I was just fine not listening to my iPod while waiting to board my flight a few weeks ago - until everyone around me started having loud conversations with people that weren't there.
Posted by: Jenny K | November 04, 2005 at 06:34 PM
maybe there just aren't many of us with labrador retriever personalities in the blogosphere.
Naw, I'm definately a gumpy ol' tomcat.
Posted by: The Gonzman | November 04, 2005 at 07:43 PM
Tomcats aren't so grumpy. Ours are extremely demanding, though.
Posted by: Caitriona | November 04, 2005 at 08:36 PM
I assure everyone that on those occasions when I get signals that my seatmate doesn't wish to chat, I don't push.
Hugo, your entire first post comes across as self-centered disappointment that other people are not making themselves available to meet your need to talk to others.
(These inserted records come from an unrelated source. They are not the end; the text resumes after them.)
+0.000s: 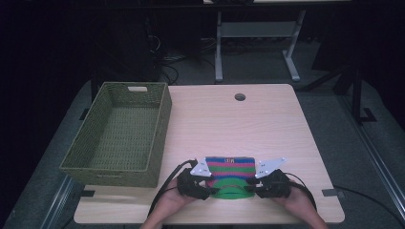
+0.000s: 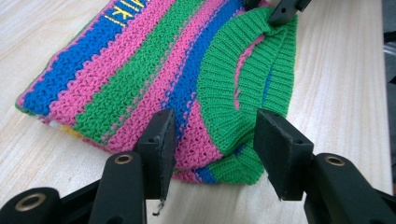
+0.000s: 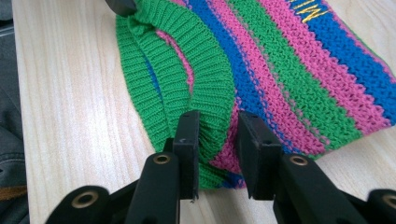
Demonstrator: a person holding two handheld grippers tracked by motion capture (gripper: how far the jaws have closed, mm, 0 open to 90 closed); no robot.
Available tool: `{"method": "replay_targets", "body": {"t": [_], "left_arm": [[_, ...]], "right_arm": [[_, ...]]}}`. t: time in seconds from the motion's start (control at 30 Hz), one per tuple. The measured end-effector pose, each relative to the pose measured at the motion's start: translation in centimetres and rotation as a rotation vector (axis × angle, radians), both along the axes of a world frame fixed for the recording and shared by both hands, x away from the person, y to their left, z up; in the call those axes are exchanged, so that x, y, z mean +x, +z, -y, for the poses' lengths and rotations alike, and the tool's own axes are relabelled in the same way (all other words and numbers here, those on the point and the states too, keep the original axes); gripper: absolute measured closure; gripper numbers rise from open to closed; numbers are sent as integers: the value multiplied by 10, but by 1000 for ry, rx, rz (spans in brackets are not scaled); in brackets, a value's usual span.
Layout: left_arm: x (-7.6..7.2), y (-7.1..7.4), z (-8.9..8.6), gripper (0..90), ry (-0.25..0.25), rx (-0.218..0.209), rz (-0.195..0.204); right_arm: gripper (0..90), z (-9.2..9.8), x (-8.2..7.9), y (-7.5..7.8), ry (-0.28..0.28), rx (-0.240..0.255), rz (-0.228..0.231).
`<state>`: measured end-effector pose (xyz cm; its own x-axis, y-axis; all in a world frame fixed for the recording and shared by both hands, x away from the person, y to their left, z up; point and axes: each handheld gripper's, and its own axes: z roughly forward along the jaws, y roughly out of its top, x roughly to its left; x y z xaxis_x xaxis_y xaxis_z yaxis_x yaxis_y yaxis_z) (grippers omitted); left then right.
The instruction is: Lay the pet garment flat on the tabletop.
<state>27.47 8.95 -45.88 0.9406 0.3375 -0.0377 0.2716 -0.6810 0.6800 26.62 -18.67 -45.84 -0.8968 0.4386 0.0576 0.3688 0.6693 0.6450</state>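
**Both grippers at the green collar of the striped knit**

I see a small striped knit garment (image 1: 228, 168) lying flat on the wooden table (image 1: 239, 124), near the edge on my side and roughly midway across it. Its stripes of blue, pink and green run left to right, so its long axis lies across the table; the green ribbed collar (image 1: 230, 192) points toward me and the blue band with yellow lettering lies on the far side.

My left gripper (image 2: 212, 140) sits at the collar's left corner. Its jaws stand well apart, straddling the knit edge without pinching it, so I read it as released.

My right gripper (image 3: 217, 142) is at the opposite corner. Its jaws are narrower, with a fold of green ribbing bunched between them; I judge it to be clamped on the collar, though a sliver of gap shows beside one jaw.

A green woven basket (image 1: 119, 133) stands on the table's left half, well apart from the garment.
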Motion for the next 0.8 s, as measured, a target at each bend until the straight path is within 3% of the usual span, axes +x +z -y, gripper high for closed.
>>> {"method": "replay_targets", "body": {"t": [0.17,0.4,0.57,0.67,0.8], "left_arm": [[-5,0,4,578,7,42,72],[-2,-1,1,723,32,3,14],[-2,1,0,782,43,-11,4],[0,2,-3,825,49,-26,-5],[1,4,-6,845,51,-37,-23]], "right_arm": [[759,0,1,0,-15,14,-19],[803,2,4,-1,-20,61,-55],[817,3,5,-1,-15,64,-55],[821,3,3,1,2,107,-86],[822,5,3,3,2,135,-88]]}}
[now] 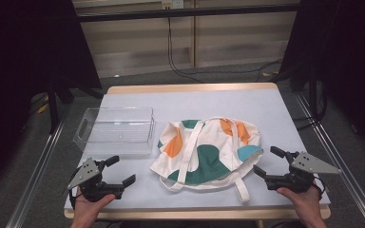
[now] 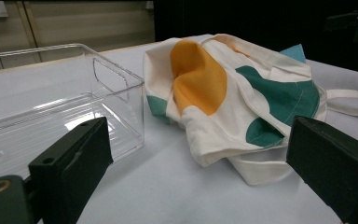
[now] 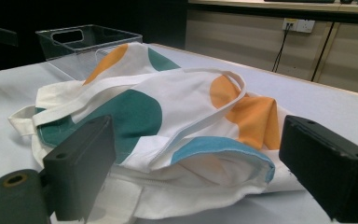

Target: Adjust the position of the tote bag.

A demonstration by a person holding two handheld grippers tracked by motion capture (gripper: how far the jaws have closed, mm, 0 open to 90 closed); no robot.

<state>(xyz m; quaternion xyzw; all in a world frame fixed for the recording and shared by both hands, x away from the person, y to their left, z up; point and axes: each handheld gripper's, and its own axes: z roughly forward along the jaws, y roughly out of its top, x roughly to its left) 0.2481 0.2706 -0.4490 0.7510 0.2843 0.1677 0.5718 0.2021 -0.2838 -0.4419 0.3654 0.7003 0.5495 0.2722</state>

While you may be great about picking up subtle signals, not everybody is. And not everybody has mastered the art of nonverbally telling your seatmate "You seem like a nice person, but I'd rather not chat with you for three hours straight."
Posted by: mythago | November 05, 2005 at 10:47 AM
What! Me -- with my eponymous blog -- self-centered?
Posted by: Hugo | November 05, 2005 at 12:09 PM
I was going on the assumption that you actually didn't realize how you sounded. My bad.
Posted by: mythago | November 05, 2005 at 10:02 PM
I, too, find it fun to have a conversation on the plane sometimes, even though I'm more of an introvert. You are the one with a problem, though, Hugo, when you get depressed if the others are not interested and you don't bring adequate entertainment.
"I do everything I can to make clear that I'm just an overly-curious, but entirely harmless, extrovert looking to swap stories." - How do you do that?
Posted by: Swan | November 05, 2005 at 10:58 PM
I'm with you, Hugo. I've enjoyed some fascinating plane conversations, with a club DJ from New York, a Lutheran photographer from Minnesota, and myriad of others. I'm hypersensitive to being unwanted, so I usually just try a few conversational gambits, and see if they flower. If not, I sigh inwardly and retreat into whatever reading I brought, hoping it'll keep me entertained. I hover right between extraversion and introversion on the Meyers-Briggs type indicator, but I definitely get your iPod lament. :)
Posted by: Andrea | November 06, 2005 at 04:39 PM
The writing on No to Prop 73 was very good. And, I agree with you.
Posted by: Carl | November 06, 2005 at 06:31 PM
So it's acceptable to not want to talk in order to read, but it's wrong to not want to talk in order to listen to something or to use your laptop? What makes the difference?